● WHAT THE TASK ASKS
Write out the whole listing exactly as it is written below.

● DATA
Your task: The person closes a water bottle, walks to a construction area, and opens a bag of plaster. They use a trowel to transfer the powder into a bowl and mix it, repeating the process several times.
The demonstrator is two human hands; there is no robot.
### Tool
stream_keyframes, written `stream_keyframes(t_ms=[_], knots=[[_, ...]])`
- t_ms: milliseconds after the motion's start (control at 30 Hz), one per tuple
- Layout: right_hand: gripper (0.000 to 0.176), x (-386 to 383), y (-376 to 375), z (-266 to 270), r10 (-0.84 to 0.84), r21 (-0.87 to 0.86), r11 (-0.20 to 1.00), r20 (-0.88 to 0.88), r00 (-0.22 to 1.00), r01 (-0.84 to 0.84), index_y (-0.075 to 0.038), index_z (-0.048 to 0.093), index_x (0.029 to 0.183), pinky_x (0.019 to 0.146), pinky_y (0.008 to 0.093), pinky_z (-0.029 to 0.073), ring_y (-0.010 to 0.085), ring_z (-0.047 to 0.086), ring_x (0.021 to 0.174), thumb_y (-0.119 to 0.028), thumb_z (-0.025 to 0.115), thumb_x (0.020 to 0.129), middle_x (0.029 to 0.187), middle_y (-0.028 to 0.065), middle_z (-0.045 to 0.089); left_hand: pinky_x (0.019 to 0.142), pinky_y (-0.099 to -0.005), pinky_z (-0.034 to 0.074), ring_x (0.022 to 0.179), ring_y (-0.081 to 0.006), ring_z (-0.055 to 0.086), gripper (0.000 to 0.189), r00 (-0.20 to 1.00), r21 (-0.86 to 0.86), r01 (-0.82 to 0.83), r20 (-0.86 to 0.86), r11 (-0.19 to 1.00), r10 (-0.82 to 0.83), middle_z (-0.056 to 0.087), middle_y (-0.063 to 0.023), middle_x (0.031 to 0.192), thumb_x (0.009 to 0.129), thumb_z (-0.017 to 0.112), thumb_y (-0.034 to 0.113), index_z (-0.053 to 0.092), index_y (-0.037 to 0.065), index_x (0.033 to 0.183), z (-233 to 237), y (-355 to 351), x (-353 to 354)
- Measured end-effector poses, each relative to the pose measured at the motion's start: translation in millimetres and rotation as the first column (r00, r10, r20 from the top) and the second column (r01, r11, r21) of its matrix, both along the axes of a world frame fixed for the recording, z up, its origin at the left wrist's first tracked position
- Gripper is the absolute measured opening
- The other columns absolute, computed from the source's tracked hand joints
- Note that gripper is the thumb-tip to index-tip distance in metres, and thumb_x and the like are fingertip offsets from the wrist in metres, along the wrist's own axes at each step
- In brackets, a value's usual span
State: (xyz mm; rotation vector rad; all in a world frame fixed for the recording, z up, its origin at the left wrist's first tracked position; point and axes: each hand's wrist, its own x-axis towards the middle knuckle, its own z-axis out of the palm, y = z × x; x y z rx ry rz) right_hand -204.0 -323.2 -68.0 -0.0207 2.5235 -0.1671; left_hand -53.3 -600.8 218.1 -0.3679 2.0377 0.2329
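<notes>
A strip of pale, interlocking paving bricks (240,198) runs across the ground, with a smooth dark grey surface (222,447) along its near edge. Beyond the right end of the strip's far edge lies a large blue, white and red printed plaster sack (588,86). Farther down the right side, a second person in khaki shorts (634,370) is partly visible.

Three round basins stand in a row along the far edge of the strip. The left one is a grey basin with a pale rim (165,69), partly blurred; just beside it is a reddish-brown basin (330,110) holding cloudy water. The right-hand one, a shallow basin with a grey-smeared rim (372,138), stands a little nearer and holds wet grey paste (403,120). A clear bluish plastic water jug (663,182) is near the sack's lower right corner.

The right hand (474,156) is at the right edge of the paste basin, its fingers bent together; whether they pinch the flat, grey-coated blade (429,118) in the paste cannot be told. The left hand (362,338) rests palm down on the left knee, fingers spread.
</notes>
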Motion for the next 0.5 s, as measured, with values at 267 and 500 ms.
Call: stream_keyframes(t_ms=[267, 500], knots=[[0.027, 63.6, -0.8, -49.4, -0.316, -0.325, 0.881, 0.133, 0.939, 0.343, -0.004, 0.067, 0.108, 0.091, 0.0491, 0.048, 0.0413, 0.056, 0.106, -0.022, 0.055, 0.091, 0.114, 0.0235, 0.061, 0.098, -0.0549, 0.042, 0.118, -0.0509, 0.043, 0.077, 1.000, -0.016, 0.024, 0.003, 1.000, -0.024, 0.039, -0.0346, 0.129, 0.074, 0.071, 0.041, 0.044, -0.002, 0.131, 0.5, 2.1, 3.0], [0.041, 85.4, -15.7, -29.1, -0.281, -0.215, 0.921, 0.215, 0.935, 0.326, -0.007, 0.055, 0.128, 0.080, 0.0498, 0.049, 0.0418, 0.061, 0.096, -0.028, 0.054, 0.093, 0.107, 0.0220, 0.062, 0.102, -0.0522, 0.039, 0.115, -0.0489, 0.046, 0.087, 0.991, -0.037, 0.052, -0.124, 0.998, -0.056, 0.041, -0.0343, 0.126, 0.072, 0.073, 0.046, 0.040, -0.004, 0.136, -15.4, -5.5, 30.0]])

● SOLVED PROBLEM
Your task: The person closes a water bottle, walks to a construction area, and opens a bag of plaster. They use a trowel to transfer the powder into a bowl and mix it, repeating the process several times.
The demonstrator is two human hands; there is no robot.
### Tool
stream_keyframes, written `stream_keyframes(t_ms=[_], knots=[[_, ...]])`
- t_ms: milliseconds after the motion's start (control at 30 Hz), one per tuple
- Layout: right_hand: gripper (0.000 to 0.176), x (-386 to 383), y (-376 to 375), z (-266 to 270), r10 (-0.84 to 0.84), r21 (-0.87 to 0.86), r11 (-0.20 to 1.00), r20 (-0.88 to 0.88), r00 (-0.22 to 1.00), r01 (-0.84 to 0.84), index_y (-0.075 to 0.038), index_z (-0.048 to 0.093), index_x (0.029 to 0.183), pinky_x (0.019 to 0.146), pinky_y (0.008 to 0.093), pinky_z (-0.029 to 0.073), ring_y (-0.010 to 0.085), ring_z (-0.047 to 0.086), ring_x (0.021 to 0.174), thumb_y (-0.119 to 0.028), thumb_z (-0.025 to 0.115), thumb_x (0.020 to 0.129), middle_x (0.029 to 0.187), middle_y (-0.028 to 0.065), middle_z (-0.045 to 0.089); left_hand: pinky_x (0.019 to 0.142), pinky_y (-0.099 to -0.005), pinky_z (-0.034 to 0.074), ring_x (0.022 to 0.179), ring_y (-0.081 to 0.006), ring_z (-0.055 to 0.086), gripper (0.000 to 0.189), r00 (-0.20 to 1.00), r21 (-0.86 to 0.86), r01 (-0.82 to 0.83), r20 (-0.86 to 0.86), r11 (-0.19 to 1.00), r10 (-0.82 to 0.83), middle_z (-0.056 to 0.087), middle_y (-0.063 to 0.023), middle_x (0.031 to 0.192), thumb_x (0.009 to 0.129), thumb_z (-0.017 to 0.112), thumb_y (-0.034 to 0.113), index_z (-0.053 to 0.092), index_y (-0.037 to 0.065), index_x (0.033 to 0.183), z (-233 to 237), y (-355 to 351), x (-353 to 354)
- Measured end-effector poses, each relative to the pose measured at the motion's start: translation in millimetres and rotation as the first column (r00, r10, r20 from the top) and the second column (r01, r11, r21) of its matrix, both along the axes of a world frame fixed for the recording, z up, its origin at the left wrist's first tracked position
- Gripper is the absolute measured opening
- The other columns absolute, computed from the source's tracked hand joints
- Note that gripper is the thumb-tip to index-tip distance in metres, and thumb_x and the like are fingertip offsets from the wrist in metres, along the wrist's own axes at each step
- In brackets, a value's usual span
State: (xyz mm; rotation vector rad; all in a world frame fixed for the recording, z up, its origin at the left wrist's first tracked position; point and axes: each hand's wrist, its own x-axis towards the middle knuckle, its own z-axis out of the palm, y = z × x; x y z rx ry rz) right_hand -204.0 -323.2 -68.0 -0.0207 2.5235 -0.1671; left_hand -53.3 -600.8 218.1 -0.3679 2.0377 0.2329
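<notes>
A strip of pale, interlocking paving bricks (240,198) runs across the ground, with a smooth dark grey surface (222,447) along its near edge. Beyond the right end of the strip's far edge lies a large blue, white and red printed plaster sack (588,86). Farther down the right side, a second person in khaki shorts (634,370) is partly visible.

Three round basins stand in a row along the far edge of the strip. The left one is a grey basin with a pale rim (165,69), partly blurred; just beside it is a reddish-brown basin (330,110) holding cloudy water. The right-hand one, a shallow basin with a grey-smeared rim (372,138), stands a little nearer and holds wet grey paste (403,120). A clear bluish plastic water jug (663,182) is near the sack's lower right corner.

The right hand (474,156) is at the right edge of the paste basin, its fingers bent together; whether they pinch the flat, grey-coated blade (429,118) in the paste cannot be told. The left hand (362,338) rests palm down on the left knee, fingers spread.
</notes>
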Motion for the next 0.5 s, as measured, with values at 267 and 500 ms.
Call: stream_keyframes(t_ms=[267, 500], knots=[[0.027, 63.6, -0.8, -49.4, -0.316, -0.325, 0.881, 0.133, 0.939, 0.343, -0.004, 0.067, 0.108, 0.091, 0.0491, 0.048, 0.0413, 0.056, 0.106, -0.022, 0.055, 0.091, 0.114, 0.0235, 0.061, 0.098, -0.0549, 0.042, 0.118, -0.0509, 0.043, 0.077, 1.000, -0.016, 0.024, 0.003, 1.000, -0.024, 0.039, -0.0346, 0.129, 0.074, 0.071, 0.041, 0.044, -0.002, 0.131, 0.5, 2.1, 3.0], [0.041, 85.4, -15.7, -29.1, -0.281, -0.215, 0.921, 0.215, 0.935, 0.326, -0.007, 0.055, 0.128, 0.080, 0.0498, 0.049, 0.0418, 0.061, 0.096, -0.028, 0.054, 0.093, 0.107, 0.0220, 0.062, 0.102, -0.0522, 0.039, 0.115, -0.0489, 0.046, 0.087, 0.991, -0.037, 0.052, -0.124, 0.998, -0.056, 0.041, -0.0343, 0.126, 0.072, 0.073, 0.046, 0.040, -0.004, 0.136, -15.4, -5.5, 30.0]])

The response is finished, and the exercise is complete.